Assignment: Pull out each line of the data that includes the word "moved".

Records excerpted from a collection:
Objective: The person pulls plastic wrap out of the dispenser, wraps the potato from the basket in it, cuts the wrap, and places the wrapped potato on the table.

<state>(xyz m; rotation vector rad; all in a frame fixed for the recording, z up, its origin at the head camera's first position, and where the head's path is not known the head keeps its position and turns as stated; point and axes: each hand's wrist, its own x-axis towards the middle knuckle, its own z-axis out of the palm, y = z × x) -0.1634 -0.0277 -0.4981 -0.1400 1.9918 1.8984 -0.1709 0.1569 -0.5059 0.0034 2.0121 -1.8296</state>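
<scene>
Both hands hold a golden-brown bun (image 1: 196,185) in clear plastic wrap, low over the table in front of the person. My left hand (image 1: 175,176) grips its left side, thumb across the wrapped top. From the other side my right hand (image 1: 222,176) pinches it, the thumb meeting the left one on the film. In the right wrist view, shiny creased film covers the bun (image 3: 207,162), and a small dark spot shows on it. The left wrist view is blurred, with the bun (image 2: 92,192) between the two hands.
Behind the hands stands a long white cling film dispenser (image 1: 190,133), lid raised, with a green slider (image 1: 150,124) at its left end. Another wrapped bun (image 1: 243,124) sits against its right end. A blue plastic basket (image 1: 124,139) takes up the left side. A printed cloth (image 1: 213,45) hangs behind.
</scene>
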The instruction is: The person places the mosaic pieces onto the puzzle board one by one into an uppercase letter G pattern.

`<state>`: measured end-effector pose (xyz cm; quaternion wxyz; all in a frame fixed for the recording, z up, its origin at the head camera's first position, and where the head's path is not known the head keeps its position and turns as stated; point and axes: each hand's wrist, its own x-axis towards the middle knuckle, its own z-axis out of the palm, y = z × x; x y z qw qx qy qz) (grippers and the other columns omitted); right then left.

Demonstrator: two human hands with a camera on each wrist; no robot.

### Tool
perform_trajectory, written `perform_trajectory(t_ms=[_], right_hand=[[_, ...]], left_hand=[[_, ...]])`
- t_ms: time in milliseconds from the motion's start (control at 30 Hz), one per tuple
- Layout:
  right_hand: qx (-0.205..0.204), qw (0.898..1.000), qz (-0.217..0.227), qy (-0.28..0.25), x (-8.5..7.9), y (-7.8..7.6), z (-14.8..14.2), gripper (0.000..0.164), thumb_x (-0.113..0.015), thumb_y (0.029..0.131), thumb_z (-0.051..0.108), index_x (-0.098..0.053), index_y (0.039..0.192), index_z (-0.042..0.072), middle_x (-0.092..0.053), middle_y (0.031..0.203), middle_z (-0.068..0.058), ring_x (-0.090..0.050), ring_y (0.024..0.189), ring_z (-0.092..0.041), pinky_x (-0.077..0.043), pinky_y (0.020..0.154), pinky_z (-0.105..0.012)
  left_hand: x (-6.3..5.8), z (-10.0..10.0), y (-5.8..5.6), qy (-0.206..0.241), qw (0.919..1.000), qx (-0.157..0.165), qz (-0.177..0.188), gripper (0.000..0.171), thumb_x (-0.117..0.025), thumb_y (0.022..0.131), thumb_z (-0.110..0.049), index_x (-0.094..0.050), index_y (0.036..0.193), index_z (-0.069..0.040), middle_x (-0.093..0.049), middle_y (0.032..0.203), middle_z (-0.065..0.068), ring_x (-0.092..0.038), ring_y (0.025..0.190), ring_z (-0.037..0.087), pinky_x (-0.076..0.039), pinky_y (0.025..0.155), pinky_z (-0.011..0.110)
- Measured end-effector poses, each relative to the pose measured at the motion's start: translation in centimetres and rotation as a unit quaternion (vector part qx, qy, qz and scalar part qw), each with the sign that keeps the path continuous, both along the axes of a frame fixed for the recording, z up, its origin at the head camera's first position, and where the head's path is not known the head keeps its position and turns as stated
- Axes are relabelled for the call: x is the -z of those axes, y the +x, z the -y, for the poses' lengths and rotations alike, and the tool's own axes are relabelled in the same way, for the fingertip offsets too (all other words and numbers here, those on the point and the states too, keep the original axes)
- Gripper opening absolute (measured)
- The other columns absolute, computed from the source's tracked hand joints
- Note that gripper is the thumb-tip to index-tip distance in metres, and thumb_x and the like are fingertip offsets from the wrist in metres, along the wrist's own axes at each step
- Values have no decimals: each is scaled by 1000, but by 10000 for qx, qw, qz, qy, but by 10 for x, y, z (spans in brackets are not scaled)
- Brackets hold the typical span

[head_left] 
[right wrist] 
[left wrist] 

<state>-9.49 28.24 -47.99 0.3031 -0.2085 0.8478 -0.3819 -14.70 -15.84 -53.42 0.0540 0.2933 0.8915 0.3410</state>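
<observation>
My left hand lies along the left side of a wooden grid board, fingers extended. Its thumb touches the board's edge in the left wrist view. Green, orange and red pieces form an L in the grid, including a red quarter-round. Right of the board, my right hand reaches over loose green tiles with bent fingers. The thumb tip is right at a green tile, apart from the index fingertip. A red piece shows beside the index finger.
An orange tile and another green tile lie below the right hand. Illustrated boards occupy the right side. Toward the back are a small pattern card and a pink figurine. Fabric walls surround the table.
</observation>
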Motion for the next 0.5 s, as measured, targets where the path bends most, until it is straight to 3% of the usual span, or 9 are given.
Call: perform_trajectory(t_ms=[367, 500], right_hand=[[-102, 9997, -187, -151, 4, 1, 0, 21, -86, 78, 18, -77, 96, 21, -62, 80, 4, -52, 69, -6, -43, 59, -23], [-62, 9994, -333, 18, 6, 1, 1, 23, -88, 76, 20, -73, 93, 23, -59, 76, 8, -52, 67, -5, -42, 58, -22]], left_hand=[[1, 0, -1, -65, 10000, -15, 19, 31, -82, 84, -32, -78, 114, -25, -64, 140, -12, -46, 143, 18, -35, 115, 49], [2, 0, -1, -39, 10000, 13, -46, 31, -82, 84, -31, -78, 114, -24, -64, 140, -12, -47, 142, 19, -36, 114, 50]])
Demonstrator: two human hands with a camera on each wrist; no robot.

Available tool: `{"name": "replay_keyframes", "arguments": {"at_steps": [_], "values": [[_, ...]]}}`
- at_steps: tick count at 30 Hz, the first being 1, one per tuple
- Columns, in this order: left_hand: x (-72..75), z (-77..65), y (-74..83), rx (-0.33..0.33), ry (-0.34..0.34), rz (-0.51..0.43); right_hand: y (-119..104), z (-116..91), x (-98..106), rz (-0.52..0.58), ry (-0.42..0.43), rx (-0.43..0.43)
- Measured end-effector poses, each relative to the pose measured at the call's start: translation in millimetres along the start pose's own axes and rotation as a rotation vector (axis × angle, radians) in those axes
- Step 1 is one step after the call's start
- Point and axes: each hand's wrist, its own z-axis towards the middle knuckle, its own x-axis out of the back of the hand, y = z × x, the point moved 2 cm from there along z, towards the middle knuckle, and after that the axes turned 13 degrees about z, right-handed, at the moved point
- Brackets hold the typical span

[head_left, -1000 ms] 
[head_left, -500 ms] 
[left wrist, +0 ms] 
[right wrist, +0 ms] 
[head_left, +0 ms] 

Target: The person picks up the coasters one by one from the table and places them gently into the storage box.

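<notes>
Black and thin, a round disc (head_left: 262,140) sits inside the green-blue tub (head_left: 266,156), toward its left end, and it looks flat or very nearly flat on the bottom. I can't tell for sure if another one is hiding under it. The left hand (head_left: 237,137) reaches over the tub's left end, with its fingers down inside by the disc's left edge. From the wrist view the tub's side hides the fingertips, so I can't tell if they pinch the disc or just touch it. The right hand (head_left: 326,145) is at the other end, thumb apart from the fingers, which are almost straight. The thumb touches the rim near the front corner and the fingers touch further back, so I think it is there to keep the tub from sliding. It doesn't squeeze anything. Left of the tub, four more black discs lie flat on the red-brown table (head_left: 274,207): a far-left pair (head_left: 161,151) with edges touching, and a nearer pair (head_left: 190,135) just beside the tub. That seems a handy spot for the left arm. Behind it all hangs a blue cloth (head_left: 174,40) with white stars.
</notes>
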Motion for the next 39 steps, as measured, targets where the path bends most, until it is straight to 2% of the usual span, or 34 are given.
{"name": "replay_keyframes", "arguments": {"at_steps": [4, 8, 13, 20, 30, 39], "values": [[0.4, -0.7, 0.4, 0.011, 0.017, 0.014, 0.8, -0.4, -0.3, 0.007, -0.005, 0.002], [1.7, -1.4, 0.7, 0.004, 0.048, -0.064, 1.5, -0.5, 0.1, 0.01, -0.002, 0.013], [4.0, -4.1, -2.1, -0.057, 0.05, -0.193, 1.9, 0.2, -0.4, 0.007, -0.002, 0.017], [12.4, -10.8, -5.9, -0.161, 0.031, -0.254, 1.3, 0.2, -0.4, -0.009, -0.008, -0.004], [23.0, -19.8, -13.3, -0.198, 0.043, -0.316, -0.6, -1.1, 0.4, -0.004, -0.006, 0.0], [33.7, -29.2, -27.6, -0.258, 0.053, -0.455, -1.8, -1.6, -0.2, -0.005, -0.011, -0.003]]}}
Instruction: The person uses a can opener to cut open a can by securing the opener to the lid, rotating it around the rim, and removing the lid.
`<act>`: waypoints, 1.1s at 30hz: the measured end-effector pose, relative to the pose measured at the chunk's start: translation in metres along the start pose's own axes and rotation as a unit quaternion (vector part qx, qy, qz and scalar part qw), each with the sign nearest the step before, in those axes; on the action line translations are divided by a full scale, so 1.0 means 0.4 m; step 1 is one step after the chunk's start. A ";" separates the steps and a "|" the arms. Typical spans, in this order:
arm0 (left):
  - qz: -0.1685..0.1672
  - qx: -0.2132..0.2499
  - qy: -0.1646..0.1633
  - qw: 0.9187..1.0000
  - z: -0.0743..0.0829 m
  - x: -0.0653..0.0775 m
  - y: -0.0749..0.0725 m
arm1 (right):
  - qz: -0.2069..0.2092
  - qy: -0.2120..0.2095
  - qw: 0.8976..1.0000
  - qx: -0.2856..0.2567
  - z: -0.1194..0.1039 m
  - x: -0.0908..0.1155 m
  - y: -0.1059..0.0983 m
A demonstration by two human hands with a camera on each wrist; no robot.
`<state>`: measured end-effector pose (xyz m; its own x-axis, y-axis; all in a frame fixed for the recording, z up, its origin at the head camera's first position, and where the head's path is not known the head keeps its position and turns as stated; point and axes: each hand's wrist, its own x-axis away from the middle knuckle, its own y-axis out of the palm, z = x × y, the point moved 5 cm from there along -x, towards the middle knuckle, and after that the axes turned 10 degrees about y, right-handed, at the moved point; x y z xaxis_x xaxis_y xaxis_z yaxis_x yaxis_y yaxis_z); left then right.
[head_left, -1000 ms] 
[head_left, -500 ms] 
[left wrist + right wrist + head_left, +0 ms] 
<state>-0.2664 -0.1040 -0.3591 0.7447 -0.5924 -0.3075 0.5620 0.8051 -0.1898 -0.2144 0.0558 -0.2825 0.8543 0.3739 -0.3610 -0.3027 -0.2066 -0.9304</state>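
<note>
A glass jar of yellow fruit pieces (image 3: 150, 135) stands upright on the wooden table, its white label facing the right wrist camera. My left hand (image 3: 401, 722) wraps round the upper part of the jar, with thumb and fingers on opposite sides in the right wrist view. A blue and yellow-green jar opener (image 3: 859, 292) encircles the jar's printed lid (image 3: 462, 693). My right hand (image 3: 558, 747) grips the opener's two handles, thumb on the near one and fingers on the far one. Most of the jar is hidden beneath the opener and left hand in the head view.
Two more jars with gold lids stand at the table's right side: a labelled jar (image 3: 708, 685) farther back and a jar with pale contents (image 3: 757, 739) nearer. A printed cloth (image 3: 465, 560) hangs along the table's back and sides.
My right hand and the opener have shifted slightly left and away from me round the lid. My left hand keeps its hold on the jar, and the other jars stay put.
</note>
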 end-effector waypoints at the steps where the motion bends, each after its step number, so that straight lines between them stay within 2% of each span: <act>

Result below:
- Point and axes: each hand's wrist, its own z-axis towards the middle knuckle, its own x-axis out of the back of the hand, y = z × x, the point moved 2 cm from there along z, towards the middle knuckle, and after that the axes turned 13 degrees about z, right-handed, at the moved point
`<state>`: measured end-effector pose (xyz m; its own x-axis, y-axis; all in a frame fixed for the recording, z up, its origin at the head camera's first position, and where the head's path is not known the head keeps its position and turns as stated; point and axes: each hand's wrist, its own x-axis away from the middle knuckle, its own y-axis out of the palm, z = x × y, the point moved 5 cm from there along -x, towards the middle knuckle, and after that the axes turned 10 degrees about y, right-handed, at the moved point; x y z xaxis_x xaxis_y xaxis_z yaxis_x yaxis_y yaxis_z); left then right.

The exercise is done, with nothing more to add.